A pejotização é válida, desde que não seja estabelecido vínculo empregatício, uma vez que os MEIs são prestadores de serviços e o contratante deve ser seu cliente e não chefe. “Na realidade dos fatos, o funcionário acaba submetido a todos os elementos normais do vínculo de emprego previstos no artigo 3º da CLT, ou seja, o empregador exige a pessoalidade, que é o trabalhador não fazer-se substituir por outra pessoa, a não eventualidade, com horários de trabalhos definidos, e submete o empregado à subordinação”, explica Sandra.
Se realizada de forma lícita, sem atribuição de vínculo de emprego, a pejotização é uma maneira de transferir a um terceiro a realização de uma atividade. A transferência acontece também na terceirização, porém, nesse caso, a contratação é triangulada, envolvendo três entes: uma empresa contratante, que é a tomadora de serviço, uma empresa contratada, que é a empresa prestadora do serviço, e os empregados dessa empresa contratada, que são os terceirizados. “São os terceirizados que vão efetivamente realizar a atividade contratada e, geralmente, há um vínculo de emprego celetista entre a empresa prestadora e esses funcionários. Já a pejotização envolve apenas dois entes e quem vai realizar o serviço é o próprio dono da empresa prestadora”, esclarece a professora.
Reclamações trabalhistas
Os prestadores de serviço que acreditam ter passado por pejotização irregular podem ajuizar uma ação trabalhista para que a Justiça do Trabalho analise se houve o estabelecimento de vínculo empregatício, explica Maria Hemília Fonseca, professora da Faculdade de Direito de Ribeirão Preto (FDRP) da USP. “Cabe à Justiça do Trabalho determinar se no mundo real houve uma formação de requisitos de relação de emprego que estão previstos na CLT, ou seja, se essa foi uma contratação fraudulenta e a pessoa jurídica era um empregado”, diz.
A análise cabe à Justiça do Trabalho, porém, entre janeiro e agosto de 2023, o Supremo Tribunal Federal (STF), órgão máximo do Poder Judiciário, julgou monocraticamente 841 reclamações de empregadores contra decisões de tribunais trabalhistas ligadas à pejotização e à terceirização, de acordo com a Fundação Getúlio Vargas. Na maioria dos casos, o STF anulou sentenças que reconheciam vínculos empregatícios em situações de pejotização sob a premissa de que as decisões teriam contrariado a constitucionalidade da terceirização.

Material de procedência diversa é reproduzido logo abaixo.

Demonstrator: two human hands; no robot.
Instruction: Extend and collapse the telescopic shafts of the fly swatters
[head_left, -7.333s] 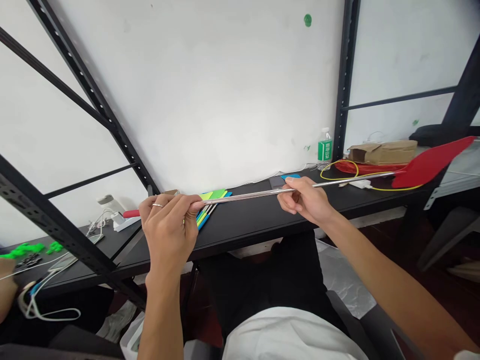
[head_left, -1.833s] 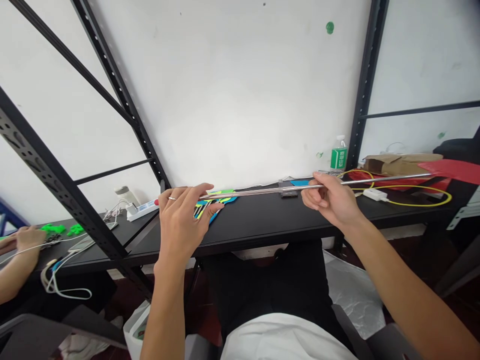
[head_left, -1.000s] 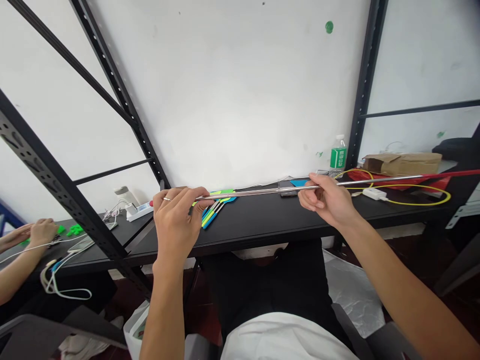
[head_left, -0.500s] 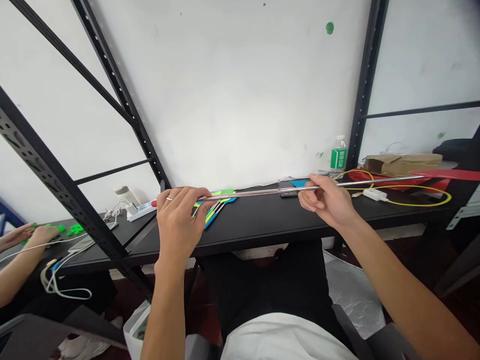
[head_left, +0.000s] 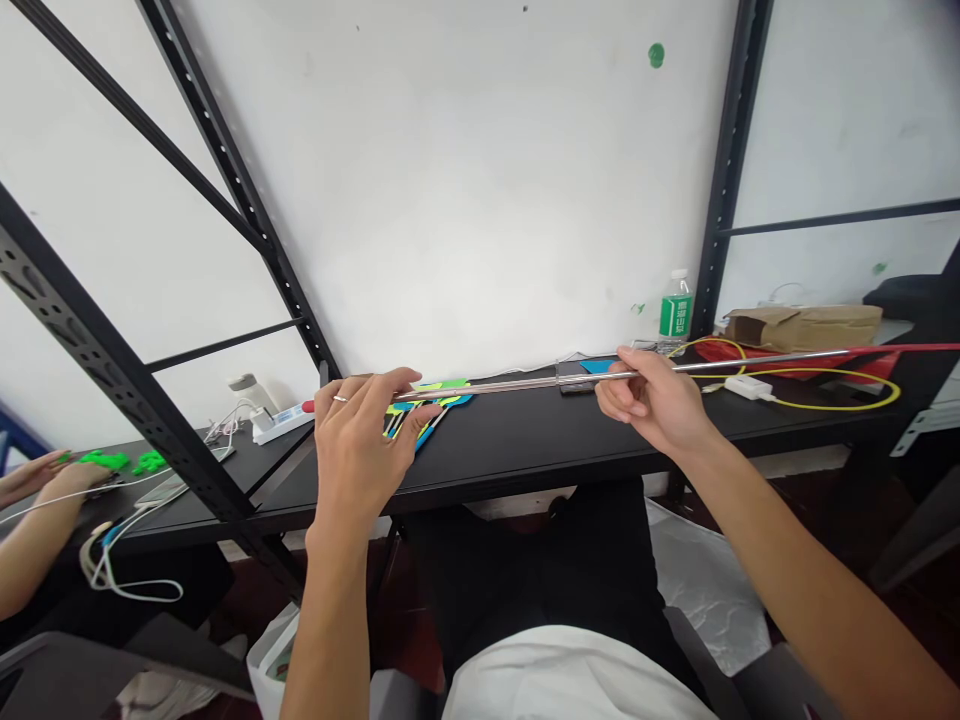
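A black desk was seen at 12 o'clock, with a slim steel rod held level above it and a thin red paddle at its 3 o'clock end. The rod was pinched by the right hand; the left hand was spread open at it. The rod was judged light but springy, and best held near mid-shaft.

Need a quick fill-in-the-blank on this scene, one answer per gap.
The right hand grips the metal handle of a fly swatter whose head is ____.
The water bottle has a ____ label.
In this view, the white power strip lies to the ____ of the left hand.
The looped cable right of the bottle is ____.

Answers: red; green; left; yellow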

Em julho do ano passado, o ministro Alexandre de Moraes anulou uma ação trabalhista vencida por uma médica contra um hospital. A profissional havia trabalhado por oito anos como pessoa jurídica e cobrava o reconhecimento de vínculo empregatício e o pagamento de direitos, uma vez que a contratação apresentava todas as características da relação de emprego. Quatro meses depois, a ministra Cármen Lúcia invalidou decisão semelhante, e em dezembro foi a vez do ministro Gilmar Mendes derrubar uma decisão da Justiça trabalhista. As decisões reafirmam a legalidade da pejotização, desde que sem subordinação, e o STF tem reiterado que existem formas de trabalho que não estão regulamentadas pela CLT. “Atualmente há uma decisão do Supremo Tribunal Federal pela constitucionalidade do artigo 129 da Lei n° 11.196/05, que pressupõe que a pejotização é válida, e a legislação prevista às pessoas jurídicas se aplica nesses casos”, finaliza Maria Hemília.